**Work instruction:** Output the data below line for line, exactly, up to and including the line where "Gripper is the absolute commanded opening" appears.

[Provided material Boundary: Start]

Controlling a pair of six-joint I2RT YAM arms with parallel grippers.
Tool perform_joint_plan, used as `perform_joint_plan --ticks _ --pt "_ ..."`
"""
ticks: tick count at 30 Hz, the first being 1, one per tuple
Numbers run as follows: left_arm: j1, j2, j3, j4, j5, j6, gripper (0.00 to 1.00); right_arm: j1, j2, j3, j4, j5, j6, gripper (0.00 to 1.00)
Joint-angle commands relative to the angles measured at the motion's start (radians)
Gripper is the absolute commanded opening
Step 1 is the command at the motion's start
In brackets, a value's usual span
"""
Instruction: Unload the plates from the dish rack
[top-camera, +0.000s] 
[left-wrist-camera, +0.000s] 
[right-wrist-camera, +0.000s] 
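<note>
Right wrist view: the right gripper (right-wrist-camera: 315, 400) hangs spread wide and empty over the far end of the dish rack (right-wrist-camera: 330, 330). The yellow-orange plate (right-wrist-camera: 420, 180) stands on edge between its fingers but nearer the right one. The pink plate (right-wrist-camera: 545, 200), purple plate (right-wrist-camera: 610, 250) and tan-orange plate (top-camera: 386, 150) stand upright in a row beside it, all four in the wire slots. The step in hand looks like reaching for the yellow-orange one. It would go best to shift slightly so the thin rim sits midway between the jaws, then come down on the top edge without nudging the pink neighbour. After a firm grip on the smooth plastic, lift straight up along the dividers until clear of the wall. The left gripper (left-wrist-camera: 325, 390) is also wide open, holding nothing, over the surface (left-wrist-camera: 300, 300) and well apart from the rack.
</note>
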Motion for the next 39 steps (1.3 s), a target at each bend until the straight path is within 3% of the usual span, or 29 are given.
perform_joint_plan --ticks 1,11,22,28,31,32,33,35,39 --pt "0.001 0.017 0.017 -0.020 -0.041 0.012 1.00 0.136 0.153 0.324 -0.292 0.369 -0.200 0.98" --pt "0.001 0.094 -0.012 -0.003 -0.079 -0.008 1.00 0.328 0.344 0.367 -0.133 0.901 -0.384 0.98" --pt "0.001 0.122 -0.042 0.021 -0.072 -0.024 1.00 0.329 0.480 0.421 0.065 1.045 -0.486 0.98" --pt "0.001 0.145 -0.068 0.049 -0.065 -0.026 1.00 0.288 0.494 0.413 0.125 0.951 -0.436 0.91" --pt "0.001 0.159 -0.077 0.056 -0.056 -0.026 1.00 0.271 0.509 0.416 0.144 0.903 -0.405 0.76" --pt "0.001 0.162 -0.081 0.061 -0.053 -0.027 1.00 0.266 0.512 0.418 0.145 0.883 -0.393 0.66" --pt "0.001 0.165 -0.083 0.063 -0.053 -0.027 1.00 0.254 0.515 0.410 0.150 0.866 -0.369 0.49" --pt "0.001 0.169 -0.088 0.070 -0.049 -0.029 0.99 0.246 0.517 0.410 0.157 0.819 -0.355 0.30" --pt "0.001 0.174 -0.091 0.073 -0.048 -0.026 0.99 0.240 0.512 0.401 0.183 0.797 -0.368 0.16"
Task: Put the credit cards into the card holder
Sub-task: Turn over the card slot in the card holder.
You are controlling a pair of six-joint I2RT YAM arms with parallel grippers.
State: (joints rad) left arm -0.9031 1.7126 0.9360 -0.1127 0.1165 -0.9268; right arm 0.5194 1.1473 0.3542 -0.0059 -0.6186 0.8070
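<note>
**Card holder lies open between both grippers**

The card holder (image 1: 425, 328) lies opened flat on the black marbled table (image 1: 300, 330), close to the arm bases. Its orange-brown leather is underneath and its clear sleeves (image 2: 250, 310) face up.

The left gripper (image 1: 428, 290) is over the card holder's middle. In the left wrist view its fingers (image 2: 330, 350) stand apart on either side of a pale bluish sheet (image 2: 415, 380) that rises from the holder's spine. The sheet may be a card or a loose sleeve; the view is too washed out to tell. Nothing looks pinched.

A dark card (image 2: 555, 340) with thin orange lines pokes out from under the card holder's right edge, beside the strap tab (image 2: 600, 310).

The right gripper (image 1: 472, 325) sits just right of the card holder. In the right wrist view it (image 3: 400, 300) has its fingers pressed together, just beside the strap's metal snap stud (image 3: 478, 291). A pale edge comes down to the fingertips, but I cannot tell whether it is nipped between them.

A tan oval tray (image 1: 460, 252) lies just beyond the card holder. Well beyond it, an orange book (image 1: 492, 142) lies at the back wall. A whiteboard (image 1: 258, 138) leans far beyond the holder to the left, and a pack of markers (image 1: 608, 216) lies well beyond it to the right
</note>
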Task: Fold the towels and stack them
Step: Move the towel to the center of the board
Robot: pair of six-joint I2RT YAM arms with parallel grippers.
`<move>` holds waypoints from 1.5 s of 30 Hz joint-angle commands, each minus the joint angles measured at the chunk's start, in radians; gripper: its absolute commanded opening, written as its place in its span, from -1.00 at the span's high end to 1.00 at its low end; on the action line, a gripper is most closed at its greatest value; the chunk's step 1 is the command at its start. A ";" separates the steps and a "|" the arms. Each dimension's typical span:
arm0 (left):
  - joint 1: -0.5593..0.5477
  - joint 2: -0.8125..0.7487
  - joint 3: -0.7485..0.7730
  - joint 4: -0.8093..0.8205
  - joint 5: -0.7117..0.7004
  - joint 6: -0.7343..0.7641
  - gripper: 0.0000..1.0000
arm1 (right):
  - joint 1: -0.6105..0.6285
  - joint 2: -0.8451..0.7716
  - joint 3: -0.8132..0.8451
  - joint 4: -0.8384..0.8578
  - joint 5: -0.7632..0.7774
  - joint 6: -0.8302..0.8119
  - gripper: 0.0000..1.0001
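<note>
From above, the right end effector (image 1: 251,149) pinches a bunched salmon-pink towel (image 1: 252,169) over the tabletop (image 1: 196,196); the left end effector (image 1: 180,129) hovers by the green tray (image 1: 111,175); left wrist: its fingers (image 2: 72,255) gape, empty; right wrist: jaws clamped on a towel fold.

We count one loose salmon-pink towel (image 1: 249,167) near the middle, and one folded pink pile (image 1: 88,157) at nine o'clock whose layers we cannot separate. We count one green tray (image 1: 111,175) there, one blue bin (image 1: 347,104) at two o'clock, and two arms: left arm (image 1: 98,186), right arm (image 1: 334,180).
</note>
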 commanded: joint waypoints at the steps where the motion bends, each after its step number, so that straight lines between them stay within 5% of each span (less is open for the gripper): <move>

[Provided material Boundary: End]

**Response to the task:**
Controlling a pair of six-joint I2RT YAM arms with parallel grippers.
Tool perform_joint_plan, used as `perform_joint_plan --ticks _ --pt "_ ..."`
"""
ticks: tick count at 30 Hz, the first being 1, one per tuple
Numbers run as follows: left_arm: j1, j2, j3, j4, j5, j6, gripper (0.00 to 1.00); right_arm: j1, j2, j3, j4, j5, j6, gripper (0.00 to 1.00)
Joint-angle commands relative to the angles measured at the motion's start (radians)
Gripper is the absolute commanded opening

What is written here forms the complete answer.